**What the exercise asks**. Transcribe the data below verbatim from the line with "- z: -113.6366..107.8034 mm" to the line with "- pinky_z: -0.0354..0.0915". Include both of those lines.

**Records for processing**.
== == ==

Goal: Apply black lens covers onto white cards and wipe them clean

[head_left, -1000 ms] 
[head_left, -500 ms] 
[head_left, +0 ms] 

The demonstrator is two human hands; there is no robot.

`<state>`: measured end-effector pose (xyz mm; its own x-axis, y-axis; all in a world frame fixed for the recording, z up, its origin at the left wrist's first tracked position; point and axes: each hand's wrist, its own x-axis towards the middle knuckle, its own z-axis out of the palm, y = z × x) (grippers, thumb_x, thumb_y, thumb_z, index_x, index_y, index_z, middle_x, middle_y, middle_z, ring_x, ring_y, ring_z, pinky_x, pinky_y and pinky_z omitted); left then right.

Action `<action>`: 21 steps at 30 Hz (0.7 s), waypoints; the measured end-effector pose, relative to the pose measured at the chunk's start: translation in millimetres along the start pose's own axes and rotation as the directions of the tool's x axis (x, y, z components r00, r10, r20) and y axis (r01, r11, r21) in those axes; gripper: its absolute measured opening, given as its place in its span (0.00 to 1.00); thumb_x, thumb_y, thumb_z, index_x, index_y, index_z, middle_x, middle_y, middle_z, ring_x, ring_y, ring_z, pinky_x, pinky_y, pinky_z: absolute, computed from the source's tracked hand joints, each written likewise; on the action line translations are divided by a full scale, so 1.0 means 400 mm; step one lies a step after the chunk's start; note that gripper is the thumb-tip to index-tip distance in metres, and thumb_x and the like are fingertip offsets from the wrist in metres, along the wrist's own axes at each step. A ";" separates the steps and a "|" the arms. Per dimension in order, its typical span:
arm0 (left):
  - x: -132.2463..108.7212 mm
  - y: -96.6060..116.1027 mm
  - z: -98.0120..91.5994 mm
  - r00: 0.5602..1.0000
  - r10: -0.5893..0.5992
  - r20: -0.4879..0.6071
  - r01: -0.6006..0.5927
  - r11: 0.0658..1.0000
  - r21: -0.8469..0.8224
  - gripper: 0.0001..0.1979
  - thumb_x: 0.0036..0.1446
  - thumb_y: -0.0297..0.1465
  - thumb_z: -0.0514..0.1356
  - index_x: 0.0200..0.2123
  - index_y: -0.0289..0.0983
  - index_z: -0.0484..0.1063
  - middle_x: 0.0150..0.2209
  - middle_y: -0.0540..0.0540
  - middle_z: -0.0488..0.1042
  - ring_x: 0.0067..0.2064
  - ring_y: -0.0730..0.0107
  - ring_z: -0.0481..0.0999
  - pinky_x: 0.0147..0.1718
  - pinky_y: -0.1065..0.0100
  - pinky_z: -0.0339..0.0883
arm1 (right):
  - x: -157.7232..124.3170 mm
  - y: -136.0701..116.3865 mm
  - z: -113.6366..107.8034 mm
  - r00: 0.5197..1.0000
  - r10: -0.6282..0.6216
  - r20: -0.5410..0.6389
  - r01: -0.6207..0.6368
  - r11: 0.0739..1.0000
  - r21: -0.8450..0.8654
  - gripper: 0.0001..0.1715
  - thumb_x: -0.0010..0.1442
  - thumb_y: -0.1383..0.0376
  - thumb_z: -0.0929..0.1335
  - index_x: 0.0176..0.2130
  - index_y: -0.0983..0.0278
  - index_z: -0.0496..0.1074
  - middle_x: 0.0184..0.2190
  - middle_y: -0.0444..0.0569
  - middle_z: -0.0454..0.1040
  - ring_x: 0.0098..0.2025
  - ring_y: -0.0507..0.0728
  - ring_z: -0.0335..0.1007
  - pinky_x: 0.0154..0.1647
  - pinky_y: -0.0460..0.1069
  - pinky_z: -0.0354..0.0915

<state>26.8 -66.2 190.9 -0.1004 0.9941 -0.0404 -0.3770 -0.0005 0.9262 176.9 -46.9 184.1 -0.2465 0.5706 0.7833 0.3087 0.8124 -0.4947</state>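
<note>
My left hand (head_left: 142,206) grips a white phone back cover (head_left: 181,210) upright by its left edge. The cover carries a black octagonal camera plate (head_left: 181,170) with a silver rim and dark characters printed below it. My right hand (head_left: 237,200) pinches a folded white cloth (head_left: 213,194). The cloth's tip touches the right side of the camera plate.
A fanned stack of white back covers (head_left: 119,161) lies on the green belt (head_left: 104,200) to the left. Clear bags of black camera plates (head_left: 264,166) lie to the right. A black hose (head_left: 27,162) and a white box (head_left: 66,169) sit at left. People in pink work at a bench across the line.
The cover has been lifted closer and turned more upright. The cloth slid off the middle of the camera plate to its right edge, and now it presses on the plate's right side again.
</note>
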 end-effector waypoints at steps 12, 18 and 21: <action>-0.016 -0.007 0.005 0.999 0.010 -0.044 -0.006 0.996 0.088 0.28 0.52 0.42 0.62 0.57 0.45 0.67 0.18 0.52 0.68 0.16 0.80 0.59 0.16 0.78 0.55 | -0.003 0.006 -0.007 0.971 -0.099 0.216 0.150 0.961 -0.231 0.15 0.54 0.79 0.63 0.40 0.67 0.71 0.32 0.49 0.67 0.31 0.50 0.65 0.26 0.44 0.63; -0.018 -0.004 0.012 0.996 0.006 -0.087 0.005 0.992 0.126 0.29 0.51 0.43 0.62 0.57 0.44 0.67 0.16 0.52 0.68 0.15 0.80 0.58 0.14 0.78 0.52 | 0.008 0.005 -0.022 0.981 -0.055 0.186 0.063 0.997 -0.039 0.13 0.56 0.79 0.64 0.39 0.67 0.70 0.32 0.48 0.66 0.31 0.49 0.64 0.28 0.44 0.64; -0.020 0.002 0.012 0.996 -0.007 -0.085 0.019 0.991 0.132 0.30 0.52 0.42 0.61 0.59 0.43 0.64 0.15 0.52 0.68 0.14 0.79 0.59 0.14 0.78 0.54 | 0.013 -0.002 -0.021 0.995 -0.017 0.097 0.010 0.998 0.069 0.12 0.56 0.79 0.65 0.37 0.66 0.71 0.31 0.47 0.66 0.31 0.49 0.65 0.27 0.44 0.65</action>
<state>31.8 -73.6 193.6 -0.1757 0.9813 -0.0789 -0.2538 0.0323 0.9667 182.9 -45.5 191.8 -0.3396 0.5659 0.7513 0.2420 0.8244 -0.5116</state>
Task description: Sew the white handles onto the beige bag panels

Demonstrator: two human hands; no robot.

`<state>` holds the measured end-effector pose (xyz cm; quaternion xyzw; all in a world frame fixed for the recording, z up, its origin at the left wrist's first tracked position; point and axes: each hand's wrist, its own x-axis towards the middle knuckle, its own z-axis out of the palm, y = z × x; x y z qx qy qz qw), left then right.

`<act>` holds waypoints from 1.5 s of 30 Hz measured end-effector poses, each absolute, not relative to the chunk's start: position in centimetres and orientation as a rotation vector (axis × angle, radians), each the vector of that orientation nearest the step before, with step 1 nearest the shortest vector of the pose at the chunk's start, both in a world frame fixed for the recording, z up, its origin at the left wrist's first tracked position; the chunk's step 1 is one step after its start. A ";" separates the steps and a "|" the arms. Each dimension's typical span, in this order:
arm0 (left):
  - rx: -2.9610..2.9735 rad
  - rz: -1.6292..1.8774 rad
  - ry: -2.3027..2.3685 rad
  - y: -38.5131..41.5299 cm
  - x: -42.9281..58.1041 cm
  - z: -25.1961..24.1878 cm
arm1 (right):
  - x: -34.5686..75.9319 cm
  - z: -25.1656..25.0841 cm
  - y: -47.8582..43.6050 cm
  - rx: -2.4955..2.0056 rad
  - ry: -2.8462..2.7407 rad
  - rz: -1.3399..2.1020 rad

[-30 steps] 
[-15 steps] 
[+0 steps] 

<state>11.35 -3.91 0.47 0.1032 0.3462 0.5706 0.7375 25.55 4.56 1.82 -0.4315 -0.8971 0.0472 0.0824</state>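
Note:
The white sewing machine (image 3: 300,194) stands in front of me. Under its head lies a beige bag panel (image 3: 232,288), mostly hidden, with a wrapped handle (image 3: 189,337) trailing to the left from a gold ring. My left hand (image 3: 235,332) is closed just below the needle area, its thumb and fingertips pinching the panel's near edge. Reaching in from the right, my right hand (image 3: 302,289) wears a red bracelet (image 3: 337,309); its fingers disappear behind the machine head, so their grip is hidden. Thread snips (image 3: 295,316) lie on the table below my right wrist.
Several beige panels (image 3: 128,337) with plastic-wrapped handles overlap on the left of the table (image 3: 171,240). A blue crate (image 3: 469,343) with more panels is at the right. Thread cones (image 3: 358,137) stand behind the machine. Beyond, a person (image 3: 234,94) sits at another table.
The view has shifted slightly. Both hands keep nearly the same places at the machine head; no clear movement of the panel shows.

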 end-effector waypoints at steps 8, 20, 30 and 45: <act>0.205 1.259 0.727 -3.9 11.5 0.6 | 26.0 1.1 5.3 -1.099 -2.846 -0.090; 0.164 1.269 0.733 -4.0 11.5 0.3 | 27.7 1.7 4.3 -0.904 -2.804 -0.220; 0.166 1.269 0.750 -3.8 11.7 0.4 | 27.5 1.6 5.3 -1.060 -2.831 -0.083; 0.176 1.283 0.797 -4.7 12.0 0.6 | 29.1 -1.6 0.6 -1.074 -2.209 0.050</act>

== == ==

**Answer to this exercise**.
  - z: -113.6366..107.8034 mm
  - r00: 0.5197..1.0000
  - r10: -0.6282..0.6216
  - r20: -0.5410..0.6389
  - r01: -0.6207..0.6368
  - r11: 0.0739..1.0000
  - r21: -0.8450..0.8654
  - gripper: 0.0001..0.1715
  - thumb_x: -0.0010..0.1442
  - thumb_y: -0.1383..0.0376
  - thumb_z: -0.0929..0.1335
  - index_x: 0.0176..0.2130
  - index_y: -0.0983..0.0278
  - index_z: -0.0496..0.1074
  - middle_x: 0.0184..0.2190
  - middle_y: -0.0444..0.0569
  - middle_z: -0.0454..0.1040
  - ring_x: 0.0098..0.2025
  - ring_y: -0.0507..0.0728
  - ring_z: -0.0335..0.1007
  - pinky_x: 0.0154..0.1647
  - pinky_y: -0.0460..0.1069
  - pinky_z: -0.0354..0.0915

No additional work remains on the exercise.